Refusal by the Board of Directors
Board of directors is given the power by the Articles of Association to accept or reject the request to transfer the shares. If the directors feel that the request to transfer is not in line with the best interest of the company they will not allow the transfer to proceed. A special resolution has to be passed in case that the directors wish to disallow the transfer.
What is a Transmission of shares?
The transferor has to execute a valid deed in favour of the transferee if a share transmission is to materialise. Provisions related to transmission of shares are specified in section 56 of Companies Act of 2013. In the case of death of the owner of shares, the shares will be transmitted to his or her legal heirs.

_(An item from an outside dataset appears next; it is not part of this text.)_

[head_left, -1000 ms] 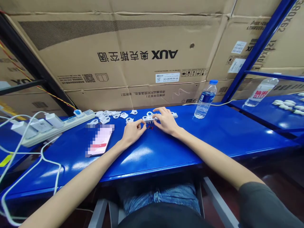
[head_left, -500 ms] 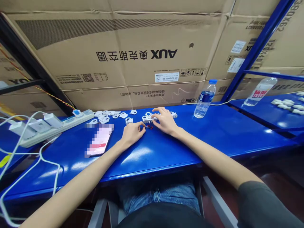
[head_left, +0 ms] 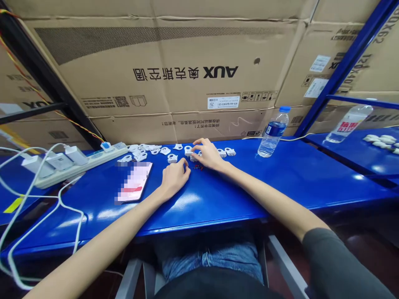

The beneficiary heirs should have their names entered in the register of members of the company if they are to be entitled to the shares of the deceased shareholder.
Documents needed to apply for the transmission of shares of a deceased shareholder are,
- Certified copy of the death certificate
- Original share certificate
- Succession certificate of letter of administration
- Request for transmission signed by the legal heirs
What is the difference between Transfer and Transmission of Shares?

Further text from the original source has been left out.